How can yoga therapy help?

As stated before, yoga therapy was not the only therapy Jill tried and she also benefited from her other activities, such as Pilates and physiotherapy exercises. Nevertheless, there was a marked improvement during the time that Jill included yoga therapy in her exercise regime. I like to think that it empowered Jill to help herself. The following were important aspects of the yoga therapy approach:

 

  • Avoiding the movements that can aggravate the pain

It may seem common sense that an essential part of pain reduction is avoiding movements that can aggravate the pain. However, it is not always clear in daily life what these movements are, especially  when a nerve impingement is usually felt with a delay of an hour or even a day.

 

For the time being, Jill has to avoid forward bends, back bends and twists. She became increasingly aware of these movements in her daily life, and how she could improve e.g. the way she picked something of the floor. She also removed these movements from her Pilates workout. It is likely that she will always have to avoid strong back bends and strong forward bends. Other habits such as sitting up straight and lifting a certain way will have to remain habits for life as well.

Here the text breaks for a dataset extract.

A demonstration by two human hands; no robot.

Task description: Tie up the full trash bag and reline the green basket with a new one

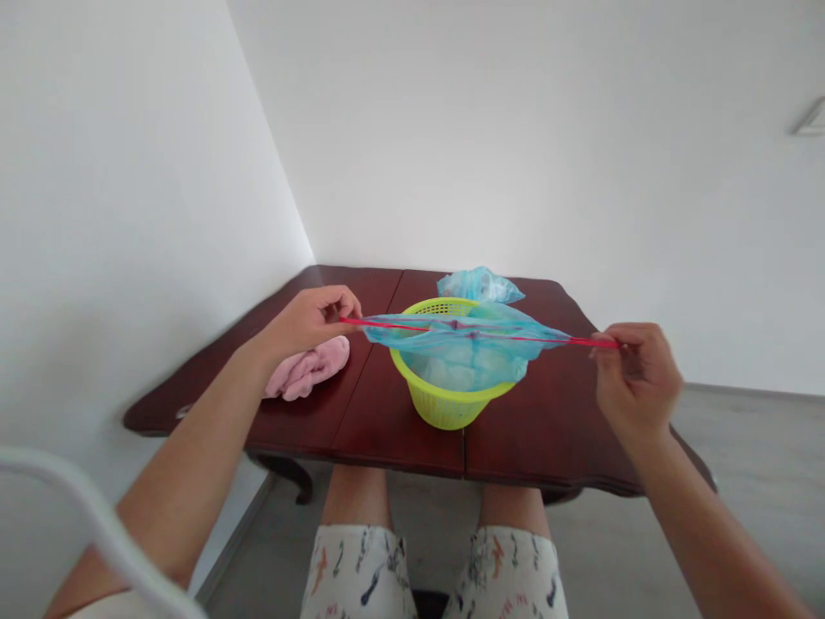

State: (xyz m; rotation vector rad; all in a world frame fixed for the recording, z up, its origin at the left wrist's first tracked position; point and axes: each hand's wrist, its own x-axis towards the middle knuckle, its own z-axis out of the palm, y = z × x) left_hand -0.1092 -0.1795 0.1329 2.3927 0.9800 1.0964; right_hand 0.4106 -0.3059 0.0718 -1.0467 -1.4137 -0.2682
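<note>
- Thin translucent blue plastic bag (451, 340), light and floppy, best held by its red drawstring (522, 338), pulled taut above a lime-green plastic basket (444, 406)
- Left hand (309, 322) and right hand (638, 378) both grip clamped on the drawstring
- Basket on a dark red wooden worktop (554, 430)

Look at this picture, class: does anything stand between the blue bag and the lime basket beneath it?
Nothing visible does. The blue plastic bag, stretched along its red cord between the left hand and right hand, hangs directly over the lime plastic basket, with no other object between them.
</note>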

PS: If you would like to find out how to make daily movements safer for your back, do subscribe to this blog and you receive the “Keep your Back Safe at Home” for free!

 

  • Including movements that will soothe and strengthen

-Poses that mobilise and relax the body but are neutral for the spine, such as arm and shoulder exercises, neck stretches, holding one leg in a supine position.

-Poses that gently round the back, such as child’s pose.

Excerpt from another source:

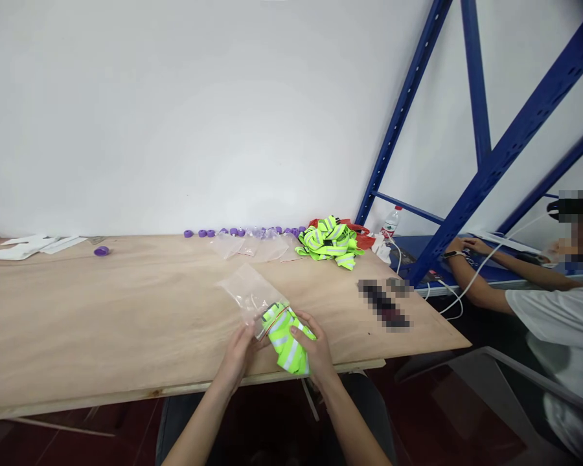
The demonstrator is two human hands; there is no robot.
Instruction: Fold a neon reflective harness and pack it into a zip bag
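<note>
Near the table's front edge, my right hand (315,346) grips a folded bundle of fluorescent yellow-green reflective strap (289,346) with pale silvery stripes. Its upper end lies inside the mouth of a clear plastic zip bag (252,289), while the lower part sticks out toward me. My left hand (240,349) pinches the bag's edge at the opening, to the left of the strap. The bag's closed end points away, up and to the left. Fingers of both hands are partly hidden behind the bag and bundle.
A heap of similar yellow-green straps (330,243) lies at the back right, beside orange-red material (364,239). Clear bags (262,247) and several purple rings (233,232) line the wall. White sheets (24,246) lie far left. A blue rack (486,162) and a seated person (558,310) are on the right.
</note>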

-Exercises that strengthen the core. To find out about core strengthening that is safe for back pain, do visit my video sessions here.

-Exercises that release and strengthen the gluts.

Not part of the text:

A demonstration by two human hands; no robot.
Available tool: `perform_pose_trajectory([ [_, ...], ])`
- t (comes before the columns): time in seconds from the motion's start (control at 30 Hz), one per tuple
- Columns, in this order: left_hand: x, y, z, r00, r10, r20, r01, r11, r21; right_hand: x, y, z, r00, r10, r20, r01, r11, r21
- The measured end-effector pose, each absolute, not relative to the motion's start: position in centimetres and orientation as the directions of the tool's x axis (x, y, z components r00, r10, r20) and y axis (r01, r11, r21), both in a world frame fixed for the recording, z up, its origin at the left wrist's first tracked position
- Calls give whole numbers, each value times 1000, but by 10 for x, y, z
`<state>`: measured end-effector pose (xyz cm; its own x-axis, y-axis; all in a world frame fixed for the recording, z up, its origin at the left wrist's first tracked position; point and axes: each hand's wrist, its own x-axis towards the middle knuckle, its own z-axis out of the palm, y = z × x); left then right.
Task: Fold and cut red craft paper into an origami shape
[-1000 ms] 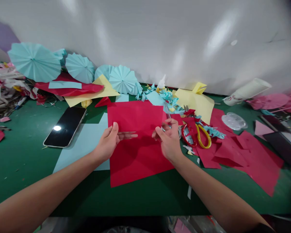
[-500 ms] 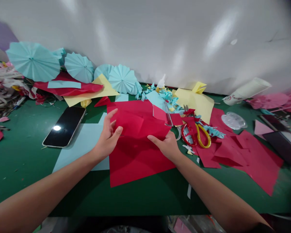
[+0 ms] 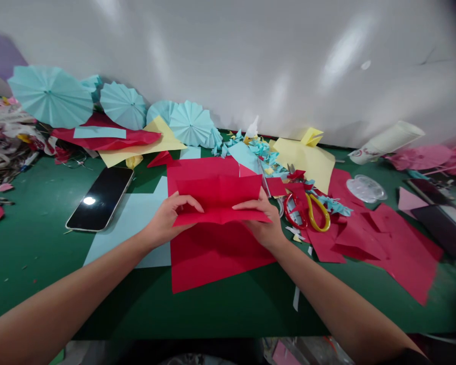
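A creased piece of red paper (image 3: pixel 220 192) is held up between both hands, its lower part bent toward me along a horizontal fold. My left hand (image 3: pixel 173 215) grips its left side, with fingers on the inner face and the thumb hidden. On the right side my right hand (image 3: pixel 264 218) grips it in the same way, fingers pointing toward the middle crease. Beneath lies a larger red sheet (image 3: pixel 213 258) flat on the table. A light blue sheet (image 3: pixel 117 243) sticks out from under it to the left.
A phone (image 3: pixel 101 198) lies to the left. Scissors (image 3: pixel 307 213) with red and yellow handles rest among paper scraps on the right. Pleated blue paper rosettes (image 3: pixel 192 124) lean along the wall. Several red sheets (image 3: pixel 395 253) and a white cup (image 3: pixel 385 143) are farther right.
Both hands have come level on either side of the red paper. It has turned from a folded, tilted position to spread open, with its fold facing me.
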<state>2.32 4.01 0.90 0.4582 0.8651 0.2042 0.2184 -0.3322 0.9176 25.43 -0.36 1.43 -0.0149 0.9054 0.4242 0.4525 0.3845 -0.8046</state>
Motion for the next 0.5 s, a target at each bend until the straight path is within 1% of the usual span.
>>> perform_pose_trajectory([
  [0.07,22,40,9,486,856,178,217,-316,924,254,-4,15,-27,904,427,459,391,-798],
  [0.27,26,37,11,460,875,152,167,-253,953,251,-4,17,-154,888,432,517,445,-731],
  [0.37,28,36,10,488,848,204,178,-326,929,251,-5,18,-195,887,418,529,454,-717],
  [0.5,27,35,2,524,814,250,189,-397,898,254,-5,10,-292,853,433,514,521,-681],
])
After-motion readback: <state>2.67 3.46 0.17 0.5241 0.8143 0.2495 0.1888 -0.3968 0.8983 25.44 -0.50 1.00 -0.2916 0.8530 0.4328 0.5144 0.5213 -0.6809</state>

-A very gentle back bend, called cobra pose, keeping the lower back extended.

-Hip circles lying down, on all fours or standing to mobilise and lubricate the hip joints.

-For the scoliosis, side plank on the convex side. Jill was able to do the full version, moving into the pose from plank, but easier versions with one knee down can work too.

-Relaxation and moving with the breath, for a sense of wellbeing and calm.

 

  • Increased awareness

In yoga therapy, the student is told to listen to her/his own body, whatever the teacher says. This is important for an area in which specialists sometimes give contradictory advice. Jill did her homework on most days and over the weeks it became clear to her which movements were beneficial. She applied the increased awareness to yoga movements as well as physiotherapy stretches. One physiotherapy exercise in particular had been prescribed for hip flexibility but it hurt her back, so it was better left out.

 

Results

Before the 4th yoga session, the sensations in Jill’s back and leg became “far less troublesome” and she wasn’t even aware of the leg sensations all the time. By the 5th yoga session, Jill’s back felt “normal” and the leg sensations were only slightly there. Some sudden movements would still hurt, but when they did, Jill knew to go back to the basic poses: being careful and including basic stretches for a few days would reduce the pain again. Jill is now also enjoying Zumba classes. In her own words:

 

“I now feel more confident about deciding which other activities I can try because I am reassured that I should be able to recover if I feel any adverse effects. So I feel generally less constrained. Also, it feels good to be able to return to yoga, albeit in a limited way, because it did feel like a bit of a loss when I had to stop. It is gentler and inherently therapeutic and so complements the other body work I do.”

 

Conclusion

Yoga therapy has given Jill:

-A clear indication of which movements to avoid in yoga, physiotherapy, Pilates and daily life. Significantly, this is making the sciatica more predictable for her.

 

-Knowledge of which movements are beneficial in her daily practice.

 

-A way to relax when her back and leg feel sore, using the breath and relaxation.